— Work item —
Report each line of the records below that holds the word "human".

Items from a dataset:
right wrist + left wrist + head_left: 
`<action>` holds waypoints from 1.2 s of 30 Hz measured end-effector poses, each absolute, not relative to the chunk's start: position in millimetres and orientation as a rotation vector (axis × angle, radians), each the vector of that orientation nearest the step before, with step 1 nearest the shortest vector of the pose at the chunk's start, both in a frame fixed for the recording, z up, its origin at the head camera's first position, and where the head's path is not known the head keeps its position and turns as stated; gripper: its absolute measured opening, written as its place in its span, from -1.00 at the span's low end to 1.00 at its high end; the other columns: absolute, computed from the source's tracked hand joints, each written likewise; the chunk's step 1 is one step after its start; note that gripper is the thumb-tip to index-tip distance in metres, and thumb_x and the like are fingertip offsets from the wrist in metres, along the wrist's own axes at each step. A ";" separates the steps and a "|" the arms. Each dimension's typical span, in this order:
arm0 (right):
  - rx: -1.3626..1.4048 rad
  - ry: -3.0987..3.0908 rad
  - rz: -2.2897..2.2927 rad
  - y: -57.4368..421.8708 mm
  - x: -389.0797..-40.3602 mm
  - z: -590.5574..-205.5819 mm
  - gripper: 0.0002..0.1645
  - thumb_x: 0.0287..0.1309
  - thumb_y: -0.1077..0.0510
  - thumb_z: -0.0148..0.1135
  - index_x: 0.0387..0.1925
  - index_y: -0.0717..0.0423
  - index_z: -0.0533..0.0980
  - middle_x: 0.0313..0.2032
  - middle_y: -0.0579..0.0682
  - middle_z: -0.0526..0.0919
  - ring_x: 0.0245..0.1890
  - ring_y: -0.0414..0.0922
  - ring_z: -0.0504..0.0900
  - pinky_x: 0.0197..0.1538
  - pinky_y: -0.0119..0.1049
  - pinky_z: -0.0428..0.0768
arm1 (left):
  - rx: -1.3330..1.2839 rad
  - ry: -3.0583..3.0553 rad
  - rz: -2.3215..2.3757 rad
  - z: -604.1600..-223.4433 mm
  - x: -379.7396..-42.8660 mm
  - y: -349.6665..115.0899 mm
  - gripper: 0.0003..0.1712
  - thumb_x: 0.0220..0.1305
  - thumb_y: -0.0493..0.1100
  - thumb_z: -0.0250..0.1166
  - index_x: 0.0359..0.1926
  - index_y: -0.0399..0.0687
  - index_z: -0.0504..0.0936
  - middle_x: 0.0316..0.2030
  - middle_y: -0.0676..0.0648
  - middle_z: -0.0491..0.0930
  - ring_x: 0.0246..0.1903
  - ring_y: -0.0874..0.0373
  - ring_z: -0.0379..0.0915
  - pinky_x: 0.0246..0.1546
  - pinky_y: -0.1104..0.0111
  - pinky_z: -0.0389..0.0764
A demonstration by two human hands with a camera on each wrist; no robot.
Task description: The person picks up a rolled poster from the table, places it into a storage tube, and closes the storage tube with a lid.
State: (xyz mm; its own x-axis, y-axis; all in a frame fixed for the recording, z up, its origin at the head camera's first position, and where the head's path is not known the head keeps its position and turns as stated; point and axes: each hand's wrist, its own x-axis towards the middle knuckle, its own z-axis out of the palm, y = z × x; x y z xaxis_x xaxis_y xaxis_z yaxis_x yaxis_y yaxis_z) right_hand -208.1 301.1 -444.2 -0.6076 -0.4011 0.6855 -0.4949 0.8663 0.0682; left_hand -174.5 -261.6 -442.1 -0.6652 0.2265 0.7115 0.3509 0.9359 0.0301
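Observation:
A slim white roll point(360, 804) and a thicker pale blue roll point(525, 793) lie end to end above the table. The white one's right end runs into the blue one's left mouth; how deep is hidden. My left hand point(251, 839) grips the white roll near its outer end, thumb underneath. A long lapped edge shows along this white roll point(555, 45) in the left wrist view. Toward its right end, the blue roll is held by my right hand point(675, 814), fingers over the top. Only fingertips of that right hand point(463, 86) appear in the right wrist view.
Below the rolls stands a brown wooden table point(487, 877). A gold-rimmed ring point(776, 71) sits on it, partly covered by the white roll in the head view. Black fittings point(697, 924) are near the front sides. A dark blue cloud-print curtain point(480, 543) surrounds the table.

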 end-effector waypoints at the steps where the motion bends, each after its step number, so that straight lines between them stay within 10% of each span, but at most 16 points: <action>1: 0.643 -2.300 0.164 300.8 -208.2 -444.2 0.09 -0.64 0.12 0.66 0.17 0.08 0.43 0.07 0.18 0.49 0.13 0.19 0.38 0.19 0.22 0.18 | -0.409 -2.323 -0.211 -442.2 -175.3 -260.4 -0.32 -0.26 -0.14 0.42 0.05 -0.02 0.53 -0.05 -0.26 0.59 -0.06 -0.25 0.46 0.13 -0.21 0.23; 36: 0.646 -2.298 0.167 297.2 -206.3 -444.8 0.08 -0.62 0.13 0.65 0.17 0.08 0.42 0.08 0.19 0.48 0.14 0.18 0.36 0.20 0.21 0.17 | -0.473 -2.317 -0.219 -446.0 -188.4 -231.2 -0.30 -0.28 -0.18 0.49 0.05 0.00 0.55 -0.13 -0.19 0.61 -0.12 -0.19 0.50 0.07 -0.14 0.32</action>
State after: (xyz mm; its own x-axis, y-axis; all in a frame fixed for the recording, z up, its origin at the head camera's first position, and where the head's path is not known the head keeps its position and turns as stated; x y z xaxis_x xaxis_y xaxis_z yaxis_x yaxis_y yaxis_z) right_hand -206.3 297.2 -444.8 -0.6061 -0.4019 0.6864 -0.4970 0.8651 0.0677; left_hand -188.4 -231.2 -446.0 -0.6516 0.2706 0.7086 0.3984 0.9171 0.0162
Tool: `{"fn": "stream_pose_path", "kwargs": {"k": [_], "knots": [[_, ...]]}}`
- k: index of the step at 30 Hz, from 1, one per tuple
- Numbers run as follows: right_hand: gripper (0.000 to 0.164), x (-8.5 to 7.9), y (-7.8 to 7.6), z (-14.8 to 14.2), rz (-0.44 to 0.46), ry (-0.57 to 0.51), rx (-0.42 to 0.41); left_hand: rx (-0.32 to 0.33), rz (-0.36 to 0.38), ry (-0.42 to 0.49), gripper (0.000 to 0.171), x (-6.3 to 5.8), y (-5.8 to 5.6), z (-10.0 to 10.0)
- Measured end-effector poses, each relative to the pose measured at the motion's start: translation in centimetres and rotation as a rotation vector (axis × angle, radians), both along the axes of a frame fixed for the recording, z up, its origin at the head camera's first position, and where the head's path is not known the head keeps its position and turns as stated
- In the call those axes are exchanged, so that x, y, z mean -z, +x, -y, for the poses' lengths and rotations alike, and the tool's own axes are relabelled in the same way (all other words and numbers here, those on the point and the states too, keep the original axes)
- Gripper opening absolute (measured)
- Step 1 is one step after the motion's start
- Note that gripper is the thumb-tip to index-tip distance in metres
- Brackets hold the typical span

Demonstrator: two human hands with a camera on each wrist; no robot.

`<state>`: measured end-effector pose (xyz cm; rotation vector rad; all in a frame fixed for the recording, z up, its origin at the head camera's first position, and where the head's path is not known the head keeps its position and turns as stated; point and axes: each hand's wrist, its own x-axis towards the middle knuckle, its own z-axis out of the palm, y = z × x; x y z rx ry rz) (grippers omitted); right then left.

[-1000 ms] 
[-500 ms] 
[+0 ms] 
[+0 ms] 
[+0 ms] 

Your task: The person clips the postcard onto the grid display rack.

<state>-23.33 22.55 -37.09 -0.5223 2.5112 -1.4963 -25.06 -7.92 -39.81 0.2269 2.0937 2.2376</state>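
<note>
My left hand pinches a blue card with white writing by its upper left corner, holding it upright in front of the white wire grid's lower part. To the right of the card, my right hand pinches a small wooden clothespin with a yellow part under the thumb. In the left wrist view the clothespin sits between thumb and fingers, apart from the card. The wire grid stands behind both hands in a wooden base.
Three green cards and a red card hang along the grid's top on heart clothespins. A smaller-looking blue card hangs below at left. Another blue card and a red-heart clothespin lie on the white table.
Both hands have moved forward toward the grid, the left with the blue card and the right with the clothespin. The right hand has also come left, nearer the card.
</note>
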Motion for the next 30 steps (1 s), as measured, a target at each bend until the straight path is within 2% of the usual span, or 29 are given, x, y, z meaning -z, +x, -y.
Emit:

— Solution for this exercise —
A demonstration by two human hands with a camera on each wrist; no robot.
Demonstrator: two human hands with a camera on each wrist; no robot.

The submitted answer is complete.